Zu Stoo! Pigeon half ich Mücke wieder in seine Klamotten und schaffte ihn raus, bevor Carola zurückkam.

Mücke war nicht begeistert. »Wieso schleppst du mich da weg!«, motzte er, als wir durch die Gartenanlage zur Straße gingen. »Die hat mich doch nur gestoppt, weil sie Schiss hatte, dass sie die Kontrolle verliert, wenn ich ihr zeige, was ich habe. Ey, die hätte ich so durchgenommen, die war für den Rest ihres Lebens für andere Kerle verloren gewesen!«

»Ist klar.«

Ich stützte Mücke und half ihm, Stromkästen, Autos und Verkehrsschildern auszuweichen.
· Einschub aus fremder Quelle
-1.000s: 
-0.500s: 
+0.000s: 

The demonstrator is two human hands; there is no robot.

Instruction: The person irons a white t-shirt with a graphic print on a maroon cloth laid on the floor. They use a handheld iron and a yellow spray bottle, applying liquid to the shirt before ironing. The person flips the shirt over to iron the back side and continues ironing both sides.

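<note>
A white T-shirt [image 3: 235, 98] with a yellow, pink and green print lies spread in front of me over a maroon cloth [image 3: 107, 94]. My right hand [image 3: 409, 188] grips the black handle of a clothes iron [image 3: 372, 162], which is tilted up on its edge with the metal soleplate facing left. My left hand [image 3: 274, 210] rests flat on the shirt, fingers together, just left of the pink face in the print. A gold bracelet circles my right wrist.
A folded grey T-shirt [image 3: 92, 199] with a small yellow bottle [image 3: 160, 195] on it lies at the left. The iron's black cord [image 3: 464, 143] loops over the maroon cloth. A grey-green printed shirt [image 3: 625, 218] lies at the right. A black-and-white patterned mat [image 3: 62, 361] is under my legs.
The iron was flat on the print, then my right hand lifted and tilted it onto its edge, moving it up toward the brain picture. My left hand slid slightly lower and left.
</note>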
»Ist wie im Western, was?«, sagte er irgendwann. »Lass mich einfach hier liegen, ohne mich hast du eine Chance!«

Wir schafften es quer durch die Stadt bis zu seiner Haustür. Am Himmel die zarte Ahnung des neuen Morgens.

»Aber weißt du was?«, sagte Mücke im Hausflur. Er beugte sich vor und flüsterte mir die letzte Weisheit dieser Nacht ins Ohr: »Sex wird sowieso überbewertet! Ich komme ganz gut ohne klar!«

Mit sechzehn kann das nur gelogen sein.